## How to complete this task
Output the data below exactly, without images.

Provided records Block Start

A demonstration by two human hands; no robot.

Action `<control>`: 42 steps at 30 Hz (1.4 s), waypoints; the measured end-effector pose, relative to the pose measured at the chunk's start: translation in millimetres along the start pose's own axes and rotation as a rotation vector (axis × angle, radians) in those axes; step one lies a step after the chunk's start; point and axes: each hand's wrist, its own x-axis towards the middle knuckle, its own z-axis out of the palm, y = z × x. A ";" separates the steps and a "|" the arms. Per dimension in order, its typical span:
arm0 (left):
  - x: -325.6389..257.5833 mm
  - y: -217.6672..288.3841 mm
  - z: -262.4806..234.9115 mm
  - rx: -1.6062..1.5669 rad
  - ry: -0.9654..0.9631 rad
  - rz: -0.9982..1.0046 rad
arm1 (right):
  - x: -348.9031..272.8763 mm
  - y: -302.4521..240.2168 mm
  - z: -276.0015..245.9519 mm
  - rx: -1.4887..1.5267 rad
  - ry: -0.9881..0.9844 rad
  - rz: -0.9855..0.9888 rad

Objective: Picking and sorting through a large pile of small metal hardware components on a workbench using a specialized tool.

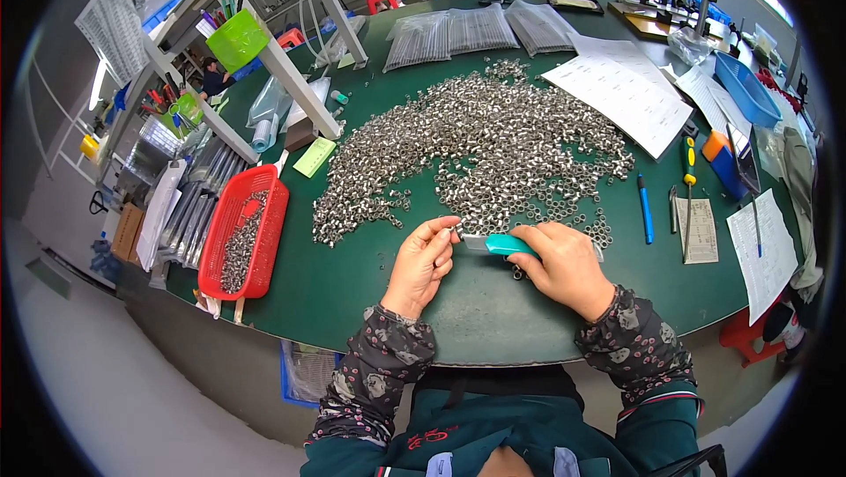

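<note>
My left hand (423, 264) is closed, thumb and fingertips pinching a small metal ring (457, 229) at the near edge of the pile. Level with it, my right hand (564, 266) grips a teal tool (504, 244) with a pale, flat end pointing left, almost touching the pinched ring. Its exact kind is hard to make out, since my fingers cover part of it. A few loose rings (517, 273) lie just under the tool. Beyond both hands a wide heap of small silvery metal rings (493, 138) spreads over the green tabletop (493, 327).
A red plastic basket (275, 244) with more rings stands at left. Bagged metal rods (480, 32) lie at the back. To the right are paper sheets (626, 98), a blue pen (646, 208), a yellow-handled screwdriver (688, 160) and a blue tray (747, 89). Shelf legs (295, 81) rise at far left.
</note>
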 end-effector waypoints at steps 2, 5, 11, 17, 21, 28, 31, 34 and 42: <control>-0.6 -0.4 -0.4 0.031 0.011 0.000 | 0.3 -0.6 0.4 0.031 -0.023 0.040; -1.0 -1.4 1.2 0.055 0.006 0.005 | -0.6 -0.7 -0.2 0.074 -0.061 0.093; -3.2 -1.1 5.6 0.165 -0.003 0.031 | -0.6 1.2 -0.5 0.144 -0.119 0.159; -4.2 -3.5 7.7 0.283 0.024 0.098 | -1.9 6.1 2.6 0.205 -0.134 0.169; -4.8 -1.8 4.1 0.446 0.004 0.071 | -1.3 5.0 -0.4 0.032 -0.103 0.063; -3.7 -0.1 1.8 0.234 0.033 0.015 | 2.2 1.6 -4.8 -0.092 0.109 -0.063; -1.9 -1.8 3.4 0.166 0.017 0.008 | 0.3 1.9 -2.8 -0.025 0.018 0.016; -3.4 -1.5 5.0 0.200 0.040 0.007 | -1.5 2.7 1.2 0.020 -0.035 0.051; -1.3 -2.7 3.5 0.236 0.038 -0.001 | 1.0 -1.6 1.2 -0.080 0.035 -0.026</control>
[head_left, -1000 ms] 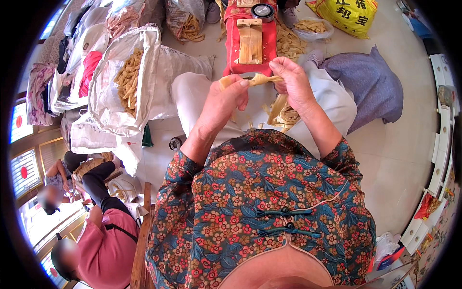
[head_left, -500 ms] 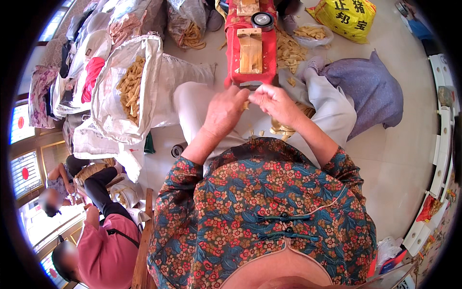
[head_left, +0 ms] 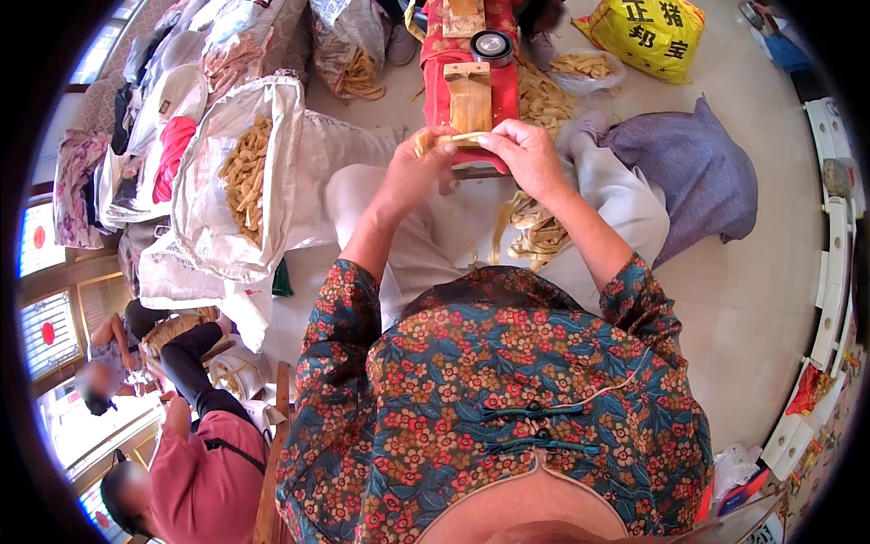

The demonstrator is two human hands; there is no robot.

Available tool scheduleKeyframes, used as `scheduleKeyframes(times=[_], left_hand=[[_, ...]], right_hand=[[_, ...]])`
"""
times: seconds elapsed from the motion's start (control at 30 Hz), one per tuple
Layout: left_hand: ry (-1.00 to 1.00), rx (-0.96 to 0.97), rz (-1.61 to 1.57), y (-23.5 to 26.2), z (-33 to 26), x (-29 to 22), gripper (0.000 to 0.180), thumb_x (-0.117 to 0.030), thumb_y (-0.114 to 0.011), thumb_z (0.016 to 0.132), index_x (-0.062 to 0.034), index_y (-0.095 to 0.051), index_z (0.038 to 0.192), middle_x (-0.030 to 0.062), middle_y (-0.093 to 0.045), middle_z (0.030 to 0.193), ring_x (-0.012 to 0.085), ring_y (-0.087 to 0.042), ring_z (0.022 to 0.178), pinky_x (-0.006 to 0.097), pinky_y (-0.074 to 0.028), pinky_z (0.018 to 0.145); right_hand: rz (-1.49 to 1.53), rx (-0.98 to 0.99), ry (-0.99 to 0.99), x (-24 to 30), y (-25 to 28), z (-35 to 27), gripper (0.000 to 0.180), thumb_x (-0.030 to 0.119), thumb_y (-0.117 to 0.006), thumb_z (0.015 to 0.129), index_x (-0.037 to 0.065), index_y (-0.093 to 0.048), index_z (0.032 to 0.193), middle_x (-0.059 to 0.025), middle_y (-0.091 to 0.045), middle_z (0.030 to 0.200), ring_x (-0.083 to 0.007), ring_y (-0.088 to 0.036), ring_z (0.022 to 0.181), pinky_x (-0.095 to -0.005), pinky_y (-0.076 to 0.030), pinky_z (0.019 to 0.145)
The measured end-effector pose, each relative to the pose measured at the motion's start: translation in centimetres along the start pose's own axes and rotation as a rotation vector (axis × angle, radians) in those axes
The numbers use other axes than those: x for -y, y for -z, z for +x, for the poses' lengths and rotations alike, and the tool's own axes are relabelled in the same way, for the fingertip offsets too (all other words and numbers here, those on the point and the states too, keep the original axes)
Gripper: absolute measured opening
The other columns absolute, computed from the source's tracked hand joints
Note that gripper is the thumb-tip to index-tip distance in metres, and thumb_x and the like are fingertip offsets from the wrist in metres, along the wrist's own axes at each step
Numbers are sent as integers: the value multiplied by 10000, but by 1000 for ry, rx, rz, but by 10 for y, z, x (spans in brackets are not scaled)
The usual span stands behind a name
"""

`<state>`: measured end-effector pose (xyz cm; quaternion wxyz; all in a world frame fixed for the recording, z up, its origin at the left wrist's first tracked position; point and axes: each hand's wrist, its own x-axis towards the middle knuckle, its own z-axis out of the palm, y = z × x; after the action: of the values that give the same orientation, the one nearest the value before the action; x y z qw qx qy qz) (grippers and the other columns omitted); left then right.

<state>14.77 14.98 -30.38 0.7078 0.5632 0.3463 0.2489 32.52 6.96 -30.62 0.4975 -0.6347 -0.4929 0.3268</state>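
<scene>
A pale yellow, flat strip is stretched between my two hands at the near end of a wooden block. My left hand pinches one end, with part of the strip curling up by its fingers. My right hand holds the other end between thumb and forefinger. Under the block, a red cloth covers a narrow bench. A round black-and-silver object lies beyond the block. Between my legs, below my right hand, hangs a bundle of similar strips.
To the left, an open white woven sack holds many strips. More strips lie on the floor right of the bench. A yellow bag and a grey-purple cloth are at the right. Two people sit at the lower left.
Both hands have moved forward, up to the block's near end, and are farther apart. The strip now shows stretched between them, and the bundle between my legs is more visible.
</scene>
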Motion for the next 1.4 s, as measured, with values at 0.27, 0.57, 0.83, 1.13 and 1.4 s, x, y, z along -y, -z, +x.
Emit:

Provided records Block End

## Output of the task
A demonstration by two human hands; no robot.

Action `<control>`: 42 steps at 30 Hz (1.4 s), waypoints; the measured end-effector pose, relative to the pose measured at the chunk's start: translation in millimetres along the start pose's own axes and rotation as a rotation vector (axis × angle, radians) in those axes; step one lies a step after the chunk's start; point and axes: each hand's wrist, its own x-axis towards the middle knuckle, its own z-axis out of the palm, y = z × x. A ";" separates the steps and a "|" the arms. Per dimension in order, its typical span:
arm0 (left):
  - x: -325.6389..257.5833 mm
  - y: -217.6672..288.3841 mm
  - z: -262.4806..234.9115 mm
  - rx: -1.6062..1.5669 rad
  - ry: -0.9654..0.9631 rad
  - rz: -0.9982..1.0046 rad
arm1 (right):
  - x: -348.9031..272.8763 mm
  - y: -302.4521..240.2168 mm
  - z: -276.0015..245.9519 mm
  - rx: -1.4887..1.5267 rad
  - ry: -0.9881..0.9844 rad
  - rz: -0.9855..0.9888 rad

Objective: Picking and sorting through a large pile of small metal hardware components on a workbench using a specialized tool.


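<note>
My left hand (423, 264) is closed, thumb and fingertips pinching a small metal ring (457, 229) at the near edge of the pile. Level with it, my right hand (564, 266) grips a teal tool (504, 244) with a pale, flat end pointing left, almost touching the pinched ring. Its exact kind is hard to make out, since my fingers cover part of it. A few loose rings (517, 273) lie just under the tool. Beyond both hands a wide heap of small silvery metal rings (493, 138) spreads over the green tabletop (493, 327).
A red plastic basket (275, 244) with more rings stands at left. Bagged metal rods (480, 32) lie at the back. To the right are paper sheets (626, 98), a blue pen (646, 208), a yellow-handled screwdriver (688, 160) and a blue tray (747, 89). Shelf legs (295, 81) rise at far left.
</note>
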 end-effector waypoints at steps 2, 5, 11, 17, 21, 28, 31, 34 and 42: <control>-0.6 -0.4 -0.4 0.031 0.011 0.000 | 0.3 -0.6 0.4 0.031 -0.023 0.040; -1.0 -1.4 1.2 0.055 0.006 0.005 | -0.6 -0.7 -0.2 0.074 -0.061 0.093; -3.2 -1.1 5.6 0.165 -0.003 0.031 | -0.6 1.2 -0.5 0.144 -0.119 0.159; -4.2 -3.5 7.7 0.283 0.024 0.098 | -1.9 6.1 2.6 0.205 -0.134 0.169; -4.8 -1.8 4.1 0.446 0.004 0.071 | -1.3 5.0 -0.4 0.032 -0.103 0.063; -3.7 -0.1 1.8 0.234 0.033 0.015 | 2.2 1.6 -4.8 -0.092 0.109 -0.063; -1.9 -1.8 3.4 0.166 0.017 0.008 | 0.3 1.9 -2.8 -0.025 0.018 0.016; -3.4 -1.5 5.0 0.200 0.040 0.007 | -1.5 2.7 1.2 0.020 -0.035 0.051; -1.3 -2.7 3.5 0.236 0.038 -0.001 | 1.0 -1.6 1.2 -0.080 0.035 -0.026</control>
[head_left, -1000 ms] 
[head_left, -500 ms] 
[head_left, +0 ms] 

The demonstrator is two human hands; there is no robot.

Available tool scheduleKeyframes, used as `scheduleKeyframes(times=[_], left_hand=[[_, ...]], right_hand=[[_, ...]])`
"""
times: seconds elapsed from the motion's start (control at 30 Hz), one per tuple
Layout: left_hand: ry (-1.00 to 1.00), rx (-0.96 to 0.97), rz (-1.61 to 1.57), y (-23.5 to 26.2), z (-33 to 26), x (-29 to 22), gripper (0.000 to 0.180), thumb_x (-0.117 to 0.030), thumb_y (-0.114 to 0.011), thumb_z (0.016 to 0.132), index_x (-0.062 to 0.034), index_y (-0.095 to 0.051), index_z (0.038 to 0.192), middle_x (-0.030 to 0.062), middle_y (-0.093 to 0.045), middle_z (0.030 to 0.193), ring_x (-0.012 to 0.085), ring_y (-0.087 to 0.042), ring_z (0.022 to 0.178), pinky_x (-0.006 to 0.097), pinky_y (-0.074 to 0.028), pinky_z (0.018 to 0.145); right_hand: rz (-1.49 to 1.53), rx (-0.98 to 0.99), ry (-0.99 to 0.99), x (-24 to 30), y (-25 to 28), z (-35 to 27), gripper (0.000 to 0.180), thumb_x (-0.030 to 0.119), thumb_y (-0.117 to 0.006), thumb_z (0.015 to 0.129), index_x (-0.037 to 0.065), index_y (-0.093 to 0.048), index_z (0.032 to 0.193), middle_x (-0.059 to 0.025), middle_y (-0.091 to 0.045), middle_z (0.030 to 0.200), ring_x (-0.083 to 0.007), ring_y (-0.088 to 0.036), ring_z (0.022 to 0.181), pinky_x (-0.095 to -0.005), pinky_y (-0.076 to 0.030), pinky_z (0.019 to 0.145)
The measured end-effector pose, each relative to the pose measured at the motion's start: translation in centimetres along the start pose's own axes and rotation as a rotation vector (axis × angle, radians) in those axes
The numbers use other axes than those: x for -y, y for -z, z for +x, for the poses' lengths and rotations alike, and the tool's own axes are relabelled in the same way, for the fingertip offsets too (all other words and numbers here, those on the point and the states too, keep the original axes)
Gripper: absolute measured opening
The other columns absolute, computed from the source's tracked hand joints
Note that gripper is the thumb-tip to index-tip distance in metres, and thumb_x and the like are fingertip offsets from the wrist in metres, along the wrist's own axes at each step
Numbers are sent as integers: the value multiplied by 10000, but by 1000 for ry, rx, rz, but by 10 for y, z, x (spans in brackets are not scaled)
The usual span stands behind a name
"""

`<state>`: measured end-effector pose (xyz cm; quaternion wxyz; all in a world frame fixed for the recording, z up, its origin at the left wrist's first tracked position; point and axes: each hand's wrist, its own x-axis towards the middle knuckle, its own z-axis out of the palm, y = z × x; after the action: of the values that give the same orientation, the one nearest the value before the action; x y z qw qx qy qz) (grippers and the other columns omitted); left then right.

<state>14.77 14.98 -30.38 0.7078 0.5632 0.3463 0.2489 32.52 6.96 -30.62 0.4975 -0.6347 -0.4929 0.3268</state>
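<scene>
A pale yellow, flat strip is stretched between my two hands at the near end of a wooden block. My left hand pinches one end, with part of the strip curling up by its fingers. My right hand holds the other end between thumb and forefinger. Under the block, a red cloth covers a narrow bench. A round black-and-silver object lies beyond the block. Between my legs, below my right hand, hangs a bundle of similar strips.
To the left, an open white woven sack holds many strips. More strips lie on the floor right of the bench. A yellow bag and a grey-purple cloth are at the right. Two people sit at the lower left.
Both hands have moved forward, up to the block's near end, and are farther apart. The strip now shows stretched between them, and the bundle between my legs is more visible.
</scene>
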Motion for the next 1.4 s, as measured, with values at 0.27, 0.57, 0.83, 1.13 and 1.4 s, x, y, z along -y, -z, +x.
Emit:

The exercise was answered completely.